**PROBLEM:** The data below is to be transcribed word for word; pictures are to be excluded.

**DATA:**
%%
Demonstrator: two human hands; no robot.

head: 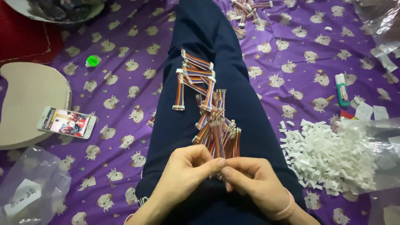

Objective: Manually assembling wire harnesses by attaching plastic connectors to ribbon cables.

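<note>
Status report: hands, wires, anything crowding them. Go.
Left hand and right hand both pinching one short rainbow-coloured ribbon wire upright over lap. More wires piled on dark trouser leg. Nothing blocking.

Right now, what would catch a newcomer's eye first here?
Two bare hands, left hand and right hand, pinch a bundle of rainbow-striped ribbon wires over a dark-trousered leg. More rainbow ribbon cables lie further up it. To the right, a heap of small white plastic connectors spills across the purple patterned cloth.
</note>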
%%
**ANSWER SECTION:**
Demonstrator: two human hands; no robot.

head: 

Objective: Manually assembling wire harnesses by attaching plastic connectors to ribbon cables.

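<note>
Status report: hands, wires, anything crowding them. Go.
Left hand and right hand both pinching one short rainbow-coloured ribbon wire upright over lap. More wires piled on dark trouser leg. Nothing blocking.

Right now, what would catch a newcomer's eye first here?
Two bare hands, left hand and right hand, pinch a bundle of rainbow-striped ribbon wires over a dark-trousered leg. More rainbow ribbon cables lie further up it. To the right, a heap of small white plastic connectors spills across the purple patterned cloth.
</note>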

The generated output is now complete.